(ACTIVITY) Every line in the listing below from the one with "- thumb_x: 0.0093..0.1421" through the one with "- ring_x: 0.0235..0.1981" is to be reproduced exactly, both ends included; leave out the rest.

(DATA BELOW)
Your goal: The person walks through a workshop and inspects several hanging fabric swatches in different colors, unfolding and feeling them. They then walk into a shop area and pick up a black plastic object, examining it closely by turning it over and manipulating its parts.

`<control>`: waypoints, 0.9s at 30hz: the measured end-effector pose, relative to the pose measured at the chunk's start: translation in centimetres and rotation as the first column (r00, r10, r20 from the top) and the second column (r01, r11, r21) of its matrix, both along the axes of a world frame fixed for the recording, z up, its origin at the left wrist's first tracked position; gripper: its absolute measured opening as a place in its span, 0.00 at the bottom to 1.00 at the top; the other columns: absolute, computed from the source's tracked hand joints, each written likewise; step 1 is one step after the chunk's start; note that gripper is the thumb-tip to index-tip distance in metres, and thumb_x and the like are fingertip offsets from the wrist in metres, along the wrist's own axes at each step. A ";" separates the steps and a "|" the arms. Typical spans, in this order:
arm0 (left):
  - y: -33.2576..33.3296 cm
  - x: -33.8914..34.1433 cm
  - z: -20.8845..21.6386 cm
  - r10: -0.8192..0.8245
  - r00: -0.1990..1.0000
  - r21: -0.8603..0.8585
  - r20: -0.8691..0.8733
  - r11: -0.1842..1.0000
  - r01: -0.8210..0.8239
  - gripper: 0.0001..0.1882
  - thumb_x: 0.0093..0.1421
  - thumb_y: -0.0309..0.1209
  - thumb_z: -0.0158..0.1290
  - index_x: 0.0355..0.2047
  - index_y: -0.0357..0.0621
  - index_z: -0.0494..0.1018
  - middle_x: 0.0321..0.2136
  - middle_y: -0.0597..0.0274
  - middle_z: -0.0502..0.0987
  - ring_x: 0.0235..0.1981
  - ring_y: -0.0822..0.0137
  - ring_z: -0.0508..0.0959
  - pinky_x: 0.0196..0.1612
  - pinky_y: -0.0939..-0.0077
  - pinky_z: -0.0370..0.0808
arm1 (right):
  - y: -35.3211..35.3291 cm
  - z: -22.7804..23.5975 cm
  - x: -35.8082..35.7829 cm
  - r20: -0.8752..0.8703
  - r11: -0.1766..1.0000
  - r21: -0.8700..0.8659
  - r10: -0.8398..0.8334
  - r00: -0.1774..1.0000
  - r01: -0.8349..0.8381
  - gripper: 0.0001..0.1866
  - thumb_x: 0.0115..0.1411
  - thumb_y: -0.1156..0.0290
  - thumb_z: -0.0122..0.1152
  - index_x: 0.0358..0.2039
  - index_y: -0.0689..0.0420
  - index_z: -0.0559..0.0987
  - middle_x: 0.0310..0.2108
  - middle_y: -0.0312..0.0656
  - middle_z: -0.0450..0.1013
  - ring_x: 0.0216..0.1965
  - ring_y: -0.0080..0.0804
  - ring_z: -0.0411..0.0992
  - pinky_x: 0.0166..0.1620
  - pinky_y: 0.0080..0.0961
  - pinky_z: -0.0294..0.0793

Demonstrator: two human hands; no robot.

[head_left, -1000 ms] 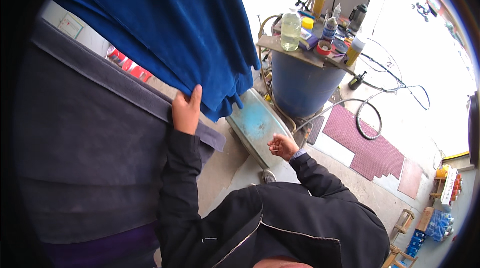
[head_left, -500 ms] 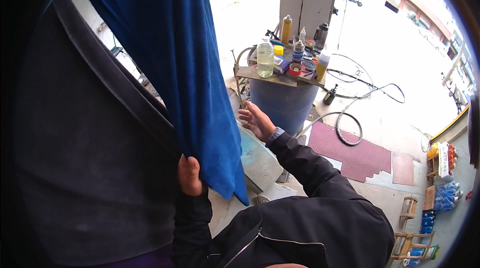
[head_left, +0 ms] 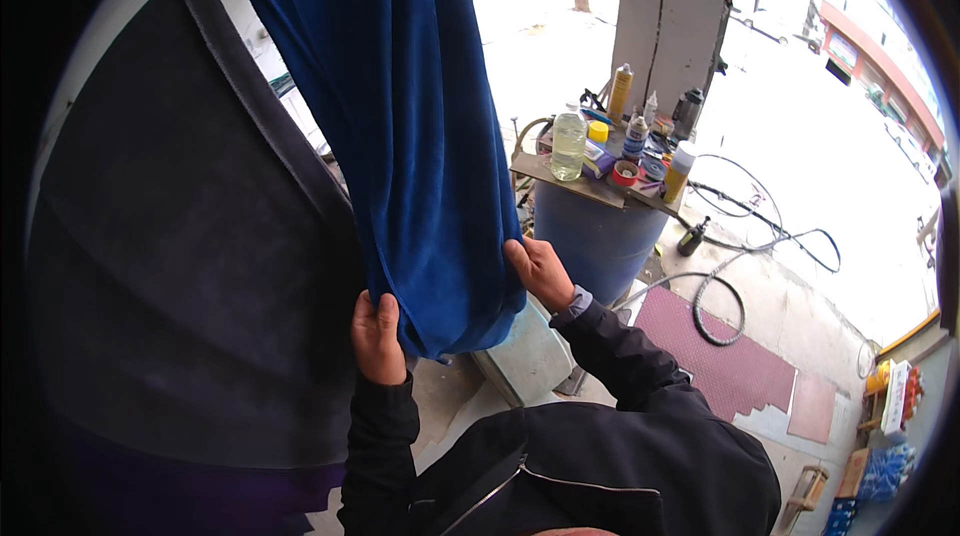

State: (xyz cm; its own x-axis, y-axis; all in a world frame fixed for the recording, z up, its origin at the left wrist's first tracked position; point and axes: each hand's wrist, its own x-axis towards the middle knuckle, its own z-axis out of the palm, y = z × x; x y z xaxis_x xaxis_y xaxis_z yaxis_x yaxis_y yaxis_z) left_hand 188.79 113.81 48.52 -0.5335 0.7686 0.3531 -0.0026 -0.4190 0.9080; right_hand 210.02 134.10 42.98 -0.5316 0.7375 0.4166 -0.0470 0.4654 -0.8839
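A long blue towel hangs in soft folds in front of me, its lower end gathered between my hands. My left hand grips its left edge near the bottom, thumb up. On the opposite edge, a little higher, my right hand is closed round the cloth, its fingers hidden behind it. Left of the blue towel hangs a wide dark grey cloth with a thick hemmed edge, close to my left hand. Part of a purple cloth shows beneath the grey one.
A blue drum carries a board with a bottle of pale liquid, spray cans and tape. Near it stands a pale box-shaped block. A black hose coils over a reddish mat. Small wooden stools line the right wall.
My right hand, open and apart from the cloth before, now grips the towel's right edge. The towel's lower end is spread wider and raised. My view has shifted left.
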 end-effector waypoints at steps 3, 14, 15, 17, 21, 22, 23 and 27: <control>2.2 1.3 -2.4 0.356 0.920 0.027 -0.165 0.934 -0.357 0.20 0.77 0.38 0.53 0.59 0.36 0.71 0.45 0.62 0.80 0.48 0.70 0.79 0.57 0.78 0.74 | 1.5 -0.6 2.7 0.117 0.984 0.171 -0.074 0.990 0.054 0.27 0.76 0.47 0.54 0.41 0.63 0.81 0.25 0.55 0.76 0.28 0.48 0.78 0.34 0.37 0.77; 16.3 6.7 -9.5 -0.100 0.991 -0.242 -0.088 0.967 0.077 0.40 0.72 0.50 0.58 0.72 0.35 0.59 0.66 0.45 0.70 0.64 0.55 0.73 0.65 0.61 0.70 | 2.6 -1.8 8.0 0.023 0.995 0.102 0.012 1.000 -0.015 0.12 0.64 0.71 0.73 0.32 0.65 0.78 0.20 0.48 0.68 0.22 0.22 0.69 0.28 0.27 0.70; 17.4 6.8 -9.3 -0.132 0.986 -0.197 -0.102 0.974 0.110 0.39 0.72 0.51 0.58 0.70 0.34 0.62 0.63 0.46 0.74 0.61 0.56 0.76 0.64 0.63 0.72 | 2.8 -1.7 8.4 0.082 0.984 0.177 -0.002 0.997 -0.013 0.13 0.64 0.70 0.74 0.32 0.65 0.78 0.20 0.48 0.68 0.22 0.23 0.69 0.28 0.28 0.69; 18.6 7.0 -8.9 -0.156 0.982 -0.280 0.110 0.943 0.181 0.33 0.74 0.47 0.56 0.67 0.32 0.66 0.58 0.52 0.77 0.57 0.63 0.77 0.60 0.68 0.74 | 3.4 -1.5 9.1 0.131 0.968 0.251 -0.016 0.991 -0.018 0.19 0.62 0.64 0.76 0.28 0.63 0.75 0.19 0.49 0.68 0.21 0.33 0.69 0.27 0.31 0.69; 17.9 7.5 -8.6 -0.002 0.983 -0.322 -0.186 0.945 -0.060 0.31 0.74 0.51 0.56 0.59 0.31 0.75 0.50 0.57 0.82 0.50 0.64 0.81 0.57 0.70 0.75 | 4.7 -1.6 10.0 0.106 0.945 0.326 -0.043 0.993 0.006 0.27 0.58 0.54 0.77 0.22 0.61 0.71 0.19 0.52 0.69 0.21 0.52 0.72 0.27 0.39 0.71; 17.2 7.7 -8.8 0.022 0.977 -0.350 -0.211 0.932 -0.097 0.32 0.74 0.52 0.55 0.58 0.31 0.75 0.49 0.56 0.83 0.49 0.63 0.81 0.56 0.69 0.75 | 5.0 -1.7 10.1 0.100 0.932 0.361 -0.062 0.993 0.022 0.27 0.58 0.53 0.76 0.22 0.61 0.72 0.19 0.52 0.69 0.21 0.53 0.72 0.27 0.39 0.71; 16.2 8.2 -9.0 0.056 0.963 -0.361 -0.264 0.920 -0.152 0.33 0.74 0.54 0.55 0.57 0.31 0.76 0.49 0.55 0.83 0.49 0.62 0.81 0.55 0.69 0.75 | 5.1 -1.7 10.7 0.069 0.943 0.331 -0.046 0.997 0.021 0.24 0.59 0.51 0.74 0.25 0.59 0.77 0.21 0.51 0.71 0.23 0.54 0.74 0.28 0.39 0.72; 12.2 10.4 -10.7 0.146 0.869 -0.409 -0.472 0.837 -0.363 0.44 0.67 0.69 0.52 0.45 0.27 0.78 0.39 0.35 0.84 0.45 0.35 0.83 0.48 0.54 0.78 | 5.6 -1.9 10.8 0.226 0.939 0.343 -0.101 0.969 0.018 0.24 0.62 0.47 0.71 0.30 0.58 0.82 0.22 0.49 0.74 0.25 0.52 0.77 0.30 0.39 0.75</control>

(YOUR RESPONSE)
  - thumb_x: 0.0093..0.1421
  - thumb_y: -0.0309..0.1209
  - thumb_z: -0.0158..0.1290
  - index_x: 0.0355..0.2047
  - index_y: -0.0357..0.0621
  - index_z: -0.0494..0.1018
  - middle_x: 0.0321..0.2136
  - middle_y: -0.0597..0.0274
  - middle_z: -0.0502..0.0987
  - ring_x: 0.0235..0.1981

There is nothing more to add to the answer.